→ Required work
Could you output the entire listing without altering anything?

→ Available data
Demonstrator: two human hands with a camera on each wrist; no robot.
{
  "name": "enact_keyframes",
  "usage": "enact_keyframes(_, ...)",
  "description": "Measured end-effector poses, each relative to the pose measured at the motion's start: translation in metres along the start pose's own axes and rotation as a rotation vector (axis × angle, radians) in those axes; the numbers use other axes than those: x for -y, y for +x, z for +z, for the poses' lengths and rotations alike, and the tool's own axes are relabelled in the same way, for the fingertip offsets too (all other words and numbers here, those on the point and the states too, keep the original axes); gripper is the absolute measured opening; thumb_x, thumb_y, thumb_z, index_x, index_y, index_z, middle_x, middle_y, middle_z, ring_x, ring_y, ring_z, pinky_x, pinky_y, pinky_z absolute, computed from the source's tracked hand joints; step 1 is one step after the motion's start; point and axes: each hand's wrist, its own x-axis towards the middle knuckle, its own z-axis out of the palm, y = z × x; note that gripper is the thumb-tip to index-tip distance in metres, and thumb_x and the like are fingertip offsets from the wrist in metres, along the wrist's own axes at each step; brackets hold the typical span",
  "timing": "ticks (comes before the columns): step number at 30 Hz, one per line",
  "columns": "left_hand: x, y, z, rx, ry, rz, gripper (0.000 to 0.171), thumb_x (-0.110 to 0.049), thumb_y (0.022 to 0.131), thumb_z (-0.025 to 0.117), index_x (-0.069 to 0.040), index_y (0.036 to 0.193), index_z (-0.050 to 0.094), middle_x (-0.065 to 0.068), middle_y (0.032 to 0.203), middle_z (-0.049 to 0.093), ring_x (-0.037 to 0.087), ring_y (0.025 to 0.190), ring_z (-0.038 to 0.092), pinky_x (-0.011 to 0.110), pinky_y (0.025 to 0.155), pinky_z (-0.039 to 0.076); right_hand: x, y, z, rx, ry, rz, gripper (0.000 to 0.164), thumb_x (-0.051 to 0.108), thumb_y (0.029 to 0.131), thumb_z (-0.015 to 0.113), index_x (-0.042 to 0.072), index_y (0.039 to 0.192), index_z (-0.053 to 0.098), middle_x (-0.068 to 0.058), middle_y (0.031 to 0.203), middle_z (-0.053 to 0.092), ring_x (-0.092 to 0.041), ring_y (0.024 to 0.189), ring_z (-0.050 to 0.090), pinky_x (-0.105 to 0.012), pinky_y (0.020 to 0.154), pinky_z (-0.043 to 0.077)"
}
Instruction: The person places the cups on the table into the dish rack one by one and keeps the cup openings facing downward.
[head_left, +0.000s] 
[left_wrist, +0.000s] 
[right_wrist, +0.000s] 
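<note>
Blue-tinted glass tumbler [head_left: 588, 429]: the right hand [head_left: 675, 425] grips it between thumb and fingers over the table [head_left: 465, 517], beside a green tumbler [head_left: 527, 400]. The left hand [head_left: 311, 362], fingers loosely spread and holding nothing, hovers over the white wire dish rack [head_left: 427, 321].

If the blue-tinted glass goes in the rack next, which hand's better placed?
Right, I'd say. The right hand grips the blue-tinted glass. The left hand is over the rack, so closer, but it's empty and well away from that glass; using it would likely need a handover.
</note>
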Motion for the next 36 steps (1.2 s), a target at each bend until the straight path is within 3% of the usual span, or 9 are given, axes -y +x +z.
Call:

→ Expected answer
Demonstrator: two human hands with a camera on each wrist; no robot.
{
  "name": "enact_keyframes",
  "usage": "enact_keyframes(_, ...)",
  "description": "Measured end-effector poses, each relative to the pose measured at the motion's start: translation in metres along the start pose's own axes and rotation as a rotation vector (axis × angle, radians) in those axes; the numbers use other axes than those: x for -y, y for +x, z for +z, for the poses' lengths and rotations alike, and the tool's own axes are relabelled in the same way, for the fingertip offsets too (all other words and numbers here, those on the point and the states too, keep the original axes); gripper is the absolute measured opening; thumb_x, thumb_y, thumb_z, index_x, index_y, index_z, middle_x, middle_y, middle_z, ring_x, ring_y, ring_z, pinky_x, pinky_y, pinky_z absolute, computed from the source's tracked hand joints; step 1 is one step after the motion's start; point and axes: each hand's wrist, its own x-axis towards the middle knuckle, its own z-axis out of the palm, y = z × x; note that gripper is the thumb-tip to index-tip distance in metres, and thumb_x and the like are fingertip offsets from the wrist in metres, along the wrist's own axes at each step; brackets hold the typical span",
  "timing": "ticks (comes before the columns): step number at 30 Hz, one per line",
  "columns": "left_hand: x, y, z, rx, ry, rz, gripper (0.000 to 0.171), thumb_x (-0.110 to 0.049), thumb_y (0.022 to 0.131), thumb_z (-0.025 to 0.117), index_x (-0.069 to 0.040), index_y (0.036 to 0.193), index_z (-0.050 to 0.094), middle_x (-0.065 to 0.068), middle_y (0.032 to 0.203), middle_z (-0.049 to 0.093), ring_x (-0.037 to 0.087), ring_y (0.025 to 0.190), ring_z (-0.038 to 0.092), pinky_x (-0.011 to 0.110), pinky_y (0.025 to 0.155), pinky_z (-0.039 to 0.076); right_hand: x, y, z, rx, ry, rz, gripper (0.000 to 0.164), thumb_x (-0.051 to 0.108), thumb_y (0.029 to 0.131), thumb_z (-0.015 to 0.113), index_x (-0.042 to 0.072), index_y (0.039 to 0.192), index_z (-0.053 to 0.098), middle_x (-0.068 to 0.058), middle_y (0.031 to 0.203), middle_z (-0.053 to 0.092), ring_x (-0.092 to 0.041), ring_y (0.024 to 0.189), ring_z (-0.050 to 0.090), pinky_x (-0.105 to 0.012), pinky_y (0.020 to 0.154), pinky_z (-0.043 to 0.077)"
}
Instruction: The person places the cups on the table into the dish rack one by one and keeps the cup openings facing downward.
[head_left, +0.000s] 
[left_wrist, +0.000s] 
[right_wrist, +0.000s] 
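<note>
Blue-tinted glass tumbler [head_left: 588, 429]: the right hand [head_left: 675, 425] grips it between thumb and fingers over the table [head_left: 465, 517], beside a green tumbler [head_left: 527, 400]. The left hand [head_left: 311, 362], fingers loosely spread and holding nothing, hovers over the white wire dish rack [head_left: 427, 321].

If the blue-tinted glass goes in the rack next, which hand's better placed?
Right, I'd say. The right hand grips the blue-tinted glass. The left hand is over the rack, so closer, but it's empty and well away from that glass; using it would likely need a handover.
</note>
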Motion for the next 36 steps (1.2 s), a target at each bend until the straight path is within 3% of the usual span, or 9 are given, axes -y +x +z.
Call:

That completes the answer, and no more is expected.